Today, CarePoint manages three hospitals and 55 medical practices in Hudson County. Officials there first looked at hyperconvergence because they simply didn’t have the staff to manage all of those systems as the organization grew.

“We had to look for a way to run our infrastructure smarter,” Goronshteyn says. “I don’t believe in just dumping costs into the operation when it’s not necessary.”

CarePoint Health opted for a Nutanix hyperconverged solution for its servers and storage. Goronshteyn’s four-person team can effectively manage the entire operation as a result.

“We used to have five people and one person left; we really haven’t had to replace him,” he says. “Instead of managing the infrastructure in silos, we now have a single, unified team, and the system gives us compute, memory and storage as we need it.”

Multiple Solutions for Computing and Storage Needs 

Nutanix also offered CarePoint Health a path to the cloud. Nutanix integrates with Microsoft Azure and other public cloud offerings, so as CarePoint’s Nutanix system reaches capacity and the IT team looks to offload apps and data to the cloud, Nutanix handles that seamlessly.

“If we decide we want to keep certain sensitive data on-premises and offload storage data in the cloud, it lets us run a hybrid cloud,” Goronshteyn says.

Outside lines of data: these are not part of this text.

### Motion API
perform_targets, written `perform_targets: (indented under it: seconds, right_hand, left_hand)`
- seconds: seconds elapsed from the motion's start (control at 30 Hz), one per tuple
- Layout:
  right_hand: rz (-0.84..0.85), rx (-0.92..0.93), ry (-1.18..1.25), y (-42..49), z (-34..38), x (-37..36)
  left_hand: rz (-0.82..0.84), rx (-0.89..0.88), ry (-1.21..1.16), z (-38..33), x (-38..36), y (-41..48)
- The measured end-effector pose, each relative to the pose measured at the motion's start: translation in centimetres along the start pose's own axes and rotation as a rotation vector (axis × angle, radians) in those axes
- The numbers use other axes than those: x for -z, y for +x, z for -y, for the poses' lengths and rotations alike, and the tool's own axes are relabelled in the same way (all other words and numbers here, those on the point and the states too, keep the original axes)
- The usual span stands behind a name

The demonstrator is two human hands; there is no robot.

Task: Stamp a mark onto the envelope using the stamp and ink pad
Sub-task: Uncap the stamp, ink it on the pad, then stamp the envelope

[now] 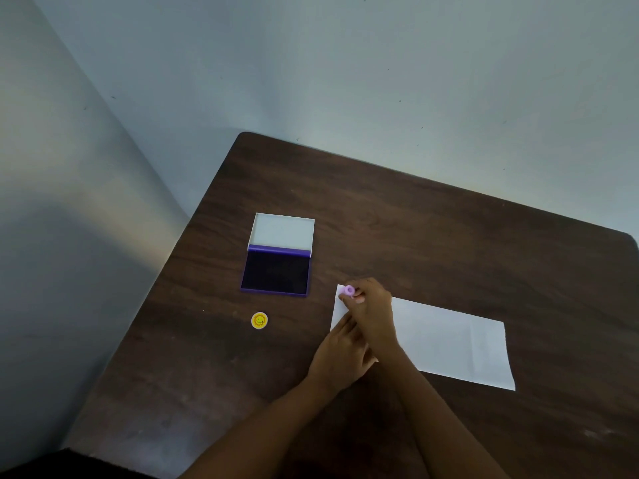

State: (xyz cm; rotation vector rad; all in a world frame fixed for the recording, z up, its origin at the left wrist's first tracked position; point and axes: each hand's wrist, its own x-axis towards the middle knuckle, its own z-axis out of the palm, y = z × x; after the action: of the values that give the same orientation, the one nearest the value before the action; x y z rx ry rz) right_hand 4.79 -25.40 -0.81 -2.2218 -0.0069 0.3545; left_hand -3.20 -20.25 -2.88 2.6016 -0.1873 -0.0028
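Observation:
A white envelope (449,340) lies flat on the dark wooden table (432,236), to the right of centre. My right hand (371,312) is shut on a small pink stamp (349,291) and holds it over the envelope's upper left corner. My left hand (340,354) rests flat on the envelope's left end, just below the right hand. An ink pad (275,273) with a purple case sits open to the left, its white lid (281,231) folded back.
A small round yellow cap with a smiley face (259,320) lies on the table below the ink pad. The table's left edge runs diagonally beside a pale wall. Bare wood stretches behind and to the right of the envelope.

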Motion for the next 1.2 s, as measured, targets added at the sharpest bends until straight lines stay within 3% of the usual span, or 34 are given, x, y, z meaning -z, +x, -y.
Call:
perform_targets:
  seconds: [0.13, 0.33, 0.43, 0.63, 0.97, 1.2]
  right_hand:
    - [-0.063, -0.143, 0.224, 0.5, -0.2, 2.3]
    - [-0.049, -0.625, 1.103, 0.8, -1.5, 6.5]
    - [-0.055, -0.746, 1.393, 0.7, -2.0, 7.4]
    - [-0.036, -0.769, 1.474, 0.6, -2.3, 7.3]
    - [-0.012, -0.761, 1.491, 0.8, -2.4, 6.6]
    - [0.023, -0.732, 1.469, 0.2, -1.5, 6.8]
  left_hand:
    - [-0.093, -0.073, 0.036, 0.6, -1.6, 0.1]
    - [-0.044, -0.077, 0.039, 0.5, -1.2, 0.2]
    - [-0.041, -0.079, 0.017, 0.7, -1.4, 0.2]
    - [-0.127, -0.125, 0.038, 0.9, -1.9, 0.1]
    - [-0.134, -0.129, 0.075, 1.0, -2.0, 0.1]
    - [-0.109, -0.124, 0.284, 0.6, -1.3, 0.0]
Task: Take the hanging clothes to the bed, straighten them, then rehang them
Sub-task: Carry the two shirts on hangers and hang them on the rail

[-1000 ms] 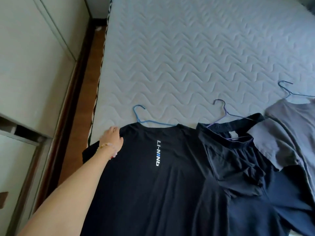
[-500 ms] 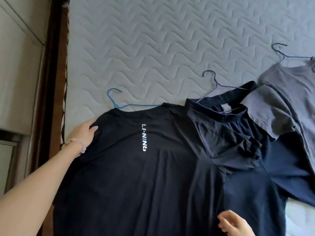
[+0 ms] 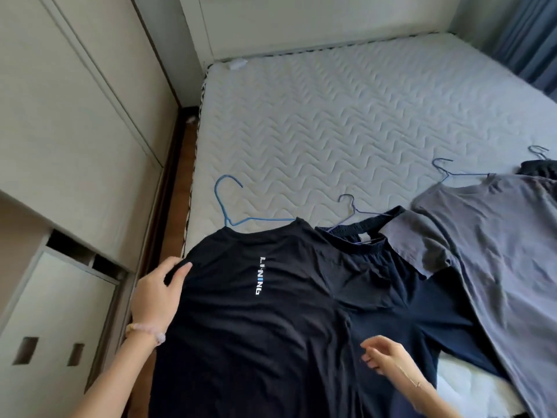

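A black T-shirt [image 3: 256,327] with a white vertical logo lies flat on the bed [image 3: 346,122], still on its blue hanger [image 3: 232,206]. My left hand [image 3: 159,297] pinches the shirt's left shoulder and sleeve fabric. My right hand [image 3: 382,356] hovers over the shirt's right side, fingers loosely curled, holding nothing. To the right lie dark navy shorts [image 3: 376,267] on a purple-grey hanger [image 3: 354,208], partly under a grey T-shirt [image 3: 497,251] on a dark hanger [image 3: 449,171].
A white wardrobe [image 3: 75,146] with cut-out handles stands on the left, across a narrow strip of wooden floor [image 3: 177,182]. Another dark garment with a hanger [image 3: 539,164] shows at the right edge. Blue curtains [image 3: 530,37] hang at the far right.
The head view has tilted up, showing the whole bed. My left hand has shifted along the shirt's left shoulder and now grips the fabric. My right hand has risen into view over the shirt.
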`<state>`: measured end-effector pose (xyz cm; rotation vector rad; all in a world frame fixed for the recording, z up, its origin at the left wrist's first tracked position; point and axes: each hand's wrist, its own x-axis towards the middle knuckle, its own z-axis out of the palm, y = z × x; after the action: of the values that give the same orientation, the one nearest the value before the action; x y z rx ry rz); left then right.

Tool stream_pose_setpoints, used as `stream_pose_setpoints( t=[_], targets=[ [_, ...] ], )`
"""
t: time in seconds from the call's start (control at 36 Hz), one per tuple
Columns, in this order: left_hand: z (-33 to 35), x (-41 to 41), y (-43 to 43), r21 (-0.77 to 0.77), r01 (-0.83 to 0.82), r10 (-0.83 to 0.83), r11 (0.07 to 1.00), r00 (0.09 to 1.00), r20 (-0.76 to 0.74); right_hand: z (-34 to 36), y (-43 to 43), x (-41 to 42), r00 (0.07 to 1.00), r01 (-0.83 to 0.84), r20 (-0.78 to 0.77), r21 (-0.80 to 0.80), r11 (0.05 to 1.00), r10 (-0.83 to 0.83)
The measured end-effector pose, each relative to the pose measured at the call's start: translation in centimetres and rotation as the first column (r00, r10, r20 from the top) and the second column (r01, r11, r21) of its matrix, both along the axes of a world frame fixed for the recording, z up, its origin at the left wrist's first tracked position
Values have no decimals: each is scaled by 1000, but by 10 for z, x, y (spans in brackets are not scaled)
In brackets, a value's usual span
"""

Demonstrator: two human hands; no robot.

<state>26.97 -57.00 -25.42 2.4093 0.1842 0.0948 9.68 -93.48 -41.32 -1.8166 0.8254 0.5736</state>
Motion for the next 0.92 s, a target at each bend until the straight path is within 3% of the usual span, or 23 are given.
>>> stream_pose_setpoints(
  t=[0.19, 0.33, 0.44, 0.53, 0.64, 0.92],
  targets=[
    [91, -78, -24, -15, 40, -39, 999, 997, 67, 120, -30, 11, 939, -70, 328, -115, 991, 104],
    [156, -116, -49, -74, 113, -104, 991, 988, 118, 252, -39, 32, 730, -160, 628, -228, 960, 271],
    [197, -135, -69, -142, 234, -208, 962, 962, 176, 320, -42, 38, 568, -256, 667, -413, 874, 482],
    [222, -144, -83, -165, 336, -287, 927, 922, 259, 350, -45, 31, 574, -302, 644, -409, 861, 507],
    [247, -148, -89, -224, 413, -330, 883, 885, 329, 372, -55, 18, 567, -240, 691, -382, 893, 448],
    [272, -141, -69, -207, 530, -458, 822, 833, 310, 425, -68, -39, 566, -31, 779, -308, 951, 271]
  ],
)
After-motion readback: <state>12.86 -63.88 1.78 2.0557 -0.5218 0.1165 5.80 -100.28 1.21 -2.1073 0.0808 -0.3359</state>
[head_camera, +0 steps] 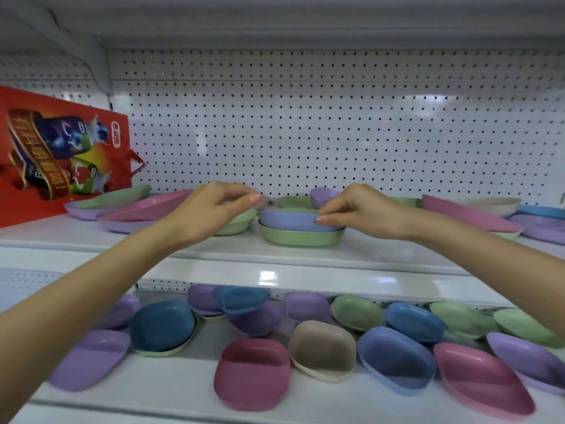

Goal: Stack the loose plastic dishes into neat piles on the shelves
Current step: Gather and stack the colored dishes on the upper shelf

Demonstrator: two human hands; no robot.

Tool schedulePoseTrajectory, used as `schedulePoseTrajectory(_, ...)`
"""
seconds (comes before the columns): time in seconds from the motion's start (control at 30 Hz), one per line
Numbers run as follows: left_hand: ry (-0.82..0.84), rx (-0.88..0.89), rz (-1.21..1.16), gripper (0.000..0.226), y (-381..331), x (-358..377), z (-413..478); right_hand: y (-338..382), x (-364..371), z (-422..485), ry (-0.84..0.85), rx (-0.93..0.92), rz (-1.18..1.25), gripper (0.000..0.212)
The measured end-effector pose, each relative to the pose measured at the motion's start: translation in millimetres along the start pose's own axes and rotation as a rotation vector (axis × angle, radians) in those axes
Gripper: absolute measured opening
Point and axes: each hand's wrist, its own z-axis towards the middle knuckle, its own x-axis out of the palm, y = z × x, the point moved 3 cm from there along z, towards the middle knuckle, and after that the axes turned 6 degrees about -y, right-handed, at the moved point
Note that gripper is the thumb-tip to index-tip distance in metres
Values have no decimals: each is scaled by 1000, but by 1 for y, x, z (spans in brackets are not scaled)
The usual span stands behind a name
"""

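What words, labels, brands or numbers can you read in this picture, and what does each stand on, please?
Red gift bag: gold Chinese characters on a ribbon, too blurred to read.
White oval logo on the same bag: too small to read.
Dishes and shelf: no text visible.

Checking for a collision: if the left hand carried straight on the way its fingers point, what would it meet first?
Probably the blue dish that the right hand pinches; the left hand points rightward at it, though depth is unclear.
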Motion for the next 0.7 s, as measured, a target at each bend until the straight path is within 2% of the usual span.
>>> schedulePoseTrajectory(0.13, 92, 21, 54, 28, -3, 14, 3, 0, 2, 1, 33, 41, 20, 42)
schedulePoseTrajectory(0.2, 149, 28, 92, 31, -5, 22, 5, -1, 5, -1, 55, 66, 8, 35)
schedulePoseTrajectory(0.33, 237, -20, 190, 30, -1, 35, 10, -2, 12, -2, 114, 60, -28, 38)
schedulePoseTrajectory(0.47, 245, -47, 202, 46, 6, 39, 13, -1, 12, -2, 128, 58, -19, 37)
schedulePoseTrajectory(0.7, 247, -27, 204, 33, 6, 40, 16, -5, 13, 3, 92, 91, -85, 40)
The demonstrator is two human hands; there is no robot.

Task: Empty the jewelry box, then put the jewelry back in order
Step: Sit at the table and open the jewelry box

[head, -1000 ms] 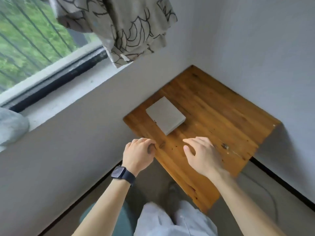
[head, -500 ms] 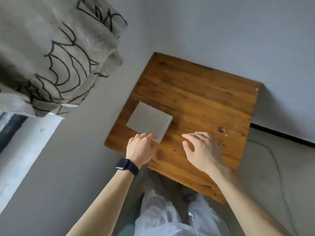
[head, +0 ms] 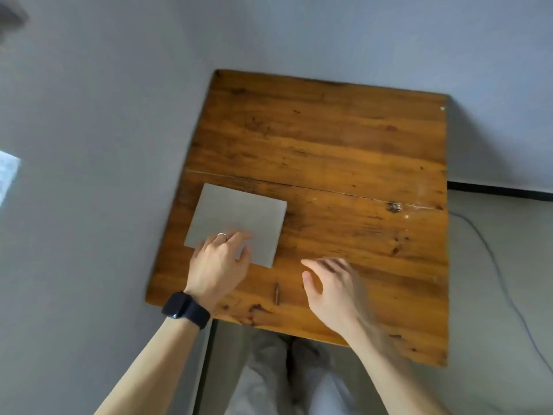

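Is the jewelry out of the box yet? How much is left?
Nothing done yet: the flat grey square box lies closed on the brown wooden table, no jewelry out. In hand: the left hand touches its near edge; the right hand hovers. Left: opening, emptying, refilling.

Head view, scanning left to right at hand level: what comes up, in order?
left hand → dark slit in the tabletop → right hand → cable on the floor. The grey jewelry box is left out: the left hand's fingers lie on it, so the two overlap.
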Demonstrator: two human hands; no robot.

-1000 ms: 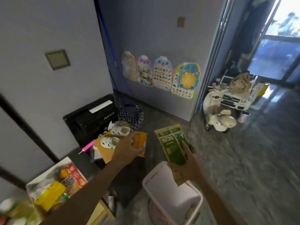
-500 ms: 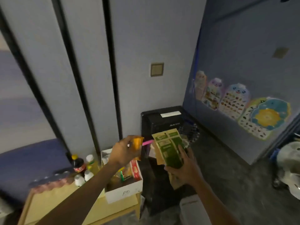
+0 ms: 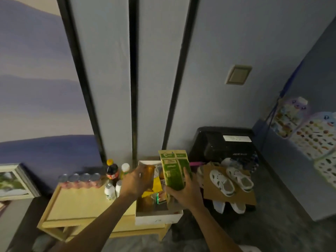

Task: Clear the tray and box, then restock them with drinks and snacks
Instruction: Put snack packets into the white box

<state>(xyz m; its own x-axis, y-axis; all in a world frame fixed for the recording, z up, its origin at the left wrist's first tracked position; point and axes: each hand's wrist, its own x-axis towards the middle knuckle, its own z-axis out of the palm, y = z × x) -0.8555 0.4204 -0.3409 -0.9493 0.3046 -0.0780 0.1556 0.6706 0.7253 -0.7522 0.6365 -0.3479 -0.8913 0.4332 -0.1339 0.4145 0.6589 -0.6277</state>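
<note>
Head view, single frame, dim light.

1. Left hand [image 3: 135, 181]: fingers curled round a small orange packet [image 3: 150, 172], held above the far left part of the white box [image 3: 158, 216].
2. Right hand [image 3: 184, 194]: grips two green packets [image 3: 174, 170] by their lower end, thumb laid across the front. The packets stand upright and overlap, over the right side of the box.
3. White box: open top, sitting on the right end of the pale wooden tray [image 3: 78, 204]. It holds a yellow packet [image 3: 156, 185] and a green-and-red wrapper [image 3: 159, 196]; the other contents are too dark to tell.
4. Tray, far edge, left to right: a wrapped row of cans [image 3: 80, 179], a dark cola bottle [image 3: 112, 170] with a yellow cap, and a yellow bottle [image 3: 125, 169] with a white cap.
5. Tray, nearer: two small white bottles [image 3: 110, 191], just left of the left wrist.
6. Right of the box: a cardboard sheet [image 3: 243, 196] carrying a pair of white shoes [image 3: 231, 181], and more white shoes just beneath its near edge.
7. Behind the cardboard: a black appliance [image 3: 216, 142] against the wall, with a pink object [image 3: 196, 163] near its left base.
8. Far left: a framed picture [image 3: 12, 180].
9. Wall: a square switch plate [image 3: 238, 74]; on the right wall, illustrated posters [image 3: 312, 137].
</note>
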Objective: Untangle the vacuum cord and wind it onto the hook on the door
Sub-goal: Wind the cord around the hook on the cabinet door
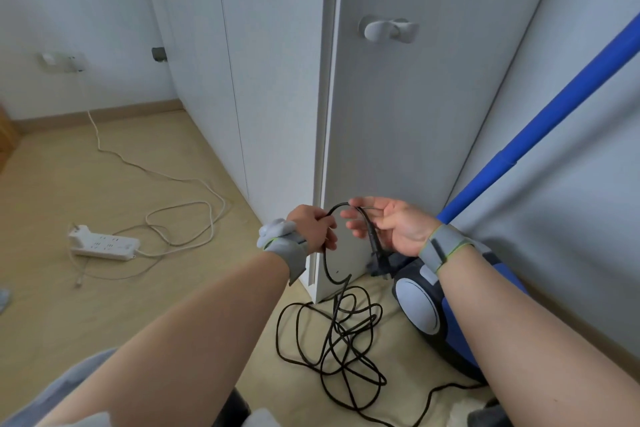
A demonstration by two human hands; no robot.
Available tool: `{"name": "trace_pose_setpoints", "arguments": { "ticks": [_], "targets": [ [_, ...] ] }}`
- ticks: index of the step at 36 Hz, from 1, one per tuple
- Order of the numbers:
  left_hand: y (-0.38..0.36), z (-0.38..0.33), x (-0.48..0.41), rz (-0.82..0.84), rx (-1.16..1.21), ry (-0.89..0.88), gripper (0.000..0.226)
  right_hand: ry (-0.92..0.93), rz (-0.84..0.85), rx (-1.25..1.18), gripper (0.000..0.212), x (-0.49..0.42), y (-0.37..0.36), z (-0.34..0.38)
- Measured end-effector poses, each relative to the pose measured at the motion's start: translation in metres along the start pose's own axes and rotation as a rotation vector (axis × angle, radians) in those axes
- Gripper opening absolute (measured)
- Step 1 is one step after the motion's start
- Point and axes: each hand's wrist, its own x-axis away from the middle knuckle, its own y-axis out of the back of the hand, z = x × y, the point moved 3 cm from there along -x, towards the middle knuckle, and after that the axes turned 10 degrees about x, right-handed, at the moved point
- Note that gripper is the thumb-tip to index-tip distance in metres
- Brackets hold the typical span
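so, holding a short arch of the black vacuum cord point(372, 240) up between both hands, just in front of the near edge of the door point(398, 132). gripping it with the left hand point(313, 229), fingers curled tight round the strand. carrying the other side of the arch on the right hand point(391, 225), palm up, fingers nearly straight and spread, with no firm pinch to be seen. dangling just below that hand, clear of the floor: the plug point(379, 265). lying lower and nearer, on the floor: the rest of the cord in a loose heap of crossed loops, just left of the blue-and-white vacuum cleaner point(417, 308), one strand trailing off to the near right. waiting higher and farther, on the door face: the grey hook point(388, 29), bare of any cord.

probably light, limp and rubbery stuff, likely to keep its kinks and to snag loop on loop if yanked. best taken near the plug, the one free end, and fed hand over hand, lifting each loop clear rather than dragging the heap. worth minding the plug, hard and heavier than the strand, apt to swing. no need to touch the white power strip point(104, 246) and its white cable point(183, 179) on the far left, well apart, nor the blue wand point(540, 121) slanting on the right.
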Motion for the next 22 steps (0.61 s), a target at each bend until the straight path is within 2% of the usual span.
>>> {"name": "trace_pose_setpoints", "arguments": {
  "ticks": [2,6,8,10,12,14,17,22],
  "targets": [
    [-0.002,0.001,0.002,0.036,-0.001,0.015,0.018,0.027,-0.045,0.068,0.045,0.000,-0.001,0.004],
    [-0.001,0.002,0.006,0.096,-0.076,0.027,0.015,0.022,-0.251,0.245,0.021,-0.004,0.004,0.011],
    [0.005,-0.006,0.006,0.069,-0.050,0.022,0.021,0.042,-0.359,0.447,0.009,-0.002,0.013,0.019],
    [0.012,-0.022,0.007,0.034,0.027,0.003,0.025,0.051,-0.483,0.720,0.007,0.002,0.023,0.030],
    [0.018,-0.044,0.008,0.001,0.076,-0.044,0.028,0.037,-0.538,0.825,0.011,0.007,0.026,0.043],
    [0.020,-0.069,0.008,-0.021,0.095,-0.112,0.030,0.057,-0.494,0.771,0.019,0.007,0.023,0.055],
    [0.019,-0.115,0.008,-0.004,0.107,-0.216,0.029,0.091,-0.445,0.514,0.025,0.007,0.012,0.076],
    [0.008,-0.191,0.012,0.044,0.098,-0.402,0.034,0.116,-0.459,0.536,0.026,0.006,0.007,0.109]
  ]
}}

Similar drivers led FDF’s Schaaf to deploy the SimpliVity OmniCube system in 2013 to handle compute and storage needs. That solution was the forerunner to HPE’s SimpliVity OmniStack software, which FDF now runs on UCS servers from Cisco Systems.

At the time, Schaaf was looking to buy the original OmniCube to upgrade from a 30 terabyte SAN to a 90TB one. Replacing the SAN and related production equipment would have cost the company about $200,000, so instead of replacing the SAN, he purchased HPE’s SimpliVity system, which offers both compute and storage for a fraction of the cost.

“SimpliVity offers compute and all the storage features, including backup, deduplication, compression and a management module,” he says.

The dedupe and compression features made the solution attractive, Schaaf says. A peripheral component interconnect card resides on the server and offloads resources from the CPU when performing those tasks.

Keep IT Running with a Lean Staff 

In the end, FDF only bought 15TB of storage, but can provide more than 200TB of storage thanks to the efficient compression and deduplication.

For CarePoint Health and FDF, hyperconvergence just made more sense, especially given their hyper-lean computing staffs.

Many companies and organizations that can’t afford to run silos for all disparate computing environments find that hyperconvergence offers an ease of use that’s difficult to beat, while blazing a trail toward cloud migration that many are desperate to discover.